WHAT YOU NEED TO DO
Your answer should be the lines below from the one with "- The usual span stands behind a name" to the one with "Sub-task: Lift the", both included, given again exactly and with nothing added.
DATA BELOW Start Marker
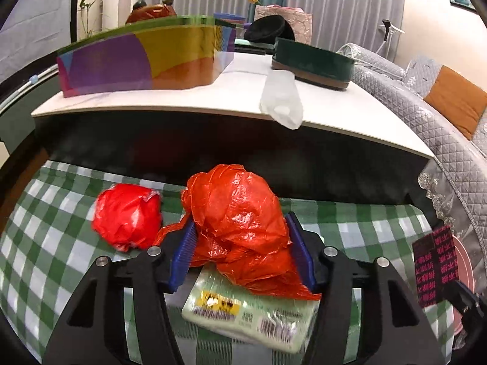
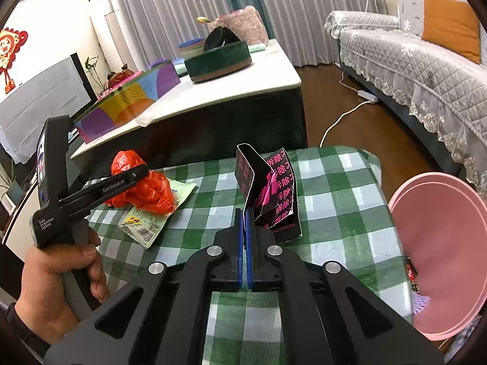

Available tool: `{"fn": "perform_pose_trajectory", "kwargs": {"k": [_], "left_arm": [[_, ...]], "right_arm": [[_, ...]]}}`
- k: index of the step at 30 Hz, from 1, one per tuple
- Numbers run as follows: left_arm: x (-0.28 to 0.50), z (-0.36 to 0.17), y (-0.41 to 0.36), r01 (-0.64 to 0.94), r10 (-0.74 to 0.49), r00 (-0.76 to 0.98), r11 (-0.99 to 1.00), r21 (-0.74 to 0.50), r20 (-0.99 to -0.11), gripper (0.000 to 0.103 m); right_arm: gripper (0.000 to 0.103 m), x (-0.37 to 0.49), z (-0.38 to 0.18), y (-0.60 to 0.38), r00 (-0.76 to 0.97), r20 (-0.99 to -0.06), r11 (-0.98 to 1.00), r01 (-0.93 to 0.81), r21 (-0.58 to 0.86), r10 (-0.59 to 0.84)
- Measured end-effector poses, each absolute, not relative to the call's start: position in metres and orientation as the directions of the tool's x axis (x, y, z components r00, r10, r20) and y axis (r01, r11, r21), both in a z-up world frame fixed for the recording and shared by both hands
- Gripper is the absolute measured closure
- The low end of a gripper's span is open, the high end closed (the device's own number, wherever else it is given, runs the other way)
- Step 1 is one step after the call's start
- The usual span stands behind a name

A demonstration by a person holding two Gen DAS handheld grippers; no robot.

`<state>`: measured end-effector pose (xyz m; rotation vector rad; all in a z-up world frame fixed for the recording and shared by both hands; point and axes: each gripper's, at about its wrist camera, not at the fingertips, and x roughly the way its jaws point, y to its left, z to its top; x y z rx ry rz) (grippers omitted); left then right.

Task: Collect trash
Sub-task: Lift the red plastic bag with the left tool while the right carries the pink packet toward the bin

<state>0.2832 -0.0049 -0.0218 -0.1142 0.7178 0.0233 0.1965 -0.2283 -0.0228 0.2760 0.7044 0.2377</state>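
Near surface's far edge: left tongs [image 1: 240, 243] grasping orange bag [image 1: 243, 213]; right tongs [image 2: 246, 228] clenched on black wrapper [image 2: 268, 188], near pink bin [image 2: 441, 258] for drop.

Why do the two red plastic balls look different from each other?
The bigger orange-red bag sits between the left gripper fingers, on top of a green packet. The smaller red ball lies alone on the checked cloth, with nothing touching it. The bigger one looks looser, with a tail of plastic sticking out; the smaller is scrunched tighter and rounder. Both are crumpled shiny plastic.
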Motion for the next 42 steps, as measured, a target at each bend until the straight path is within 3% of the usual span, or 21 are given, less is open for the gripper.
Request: {"fn": "perform_pose_trajectory", "kwargs": {"k": [21, 42], "left_arm": [[0.158, 0.028, -0.019, 0.063, -0.081, 0.802, 0.997, -0.051, -0.591, 0.047], [0.097, 0.04, -0.09, 0.249, -0.212, 0.827, 0.968, 0.002, -0.52, 0.047]], "right_arm": [[0.101, 0.109, 0.052, -0.26, 0.822, -0.515, 0.955, -0.112, 0.274, 0.244], [0.101, 0.054, 0.068, -0.333, 0.87, -0.482, 0.974, 0.012, 0.228, 0.102]]}}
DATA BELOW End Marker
ANSWER FOR THIS EXERCISE
- The usual span stands behind a name

A demonstration by a person holding two Gen DAS handheld grippers; no robot.

`<state>`: measured end-effector pose (xyz m; rotation vector rad; all in a z-up world frame fixed for the recording and shared by both hands; point and axes: each gripper's, at about its wrist camera, not at the fingertips, and x roughly the way its jaws point, y to its left, z to its top; x y z rx ry rz) (grippers omitted); left then right.

Task: Collect trash
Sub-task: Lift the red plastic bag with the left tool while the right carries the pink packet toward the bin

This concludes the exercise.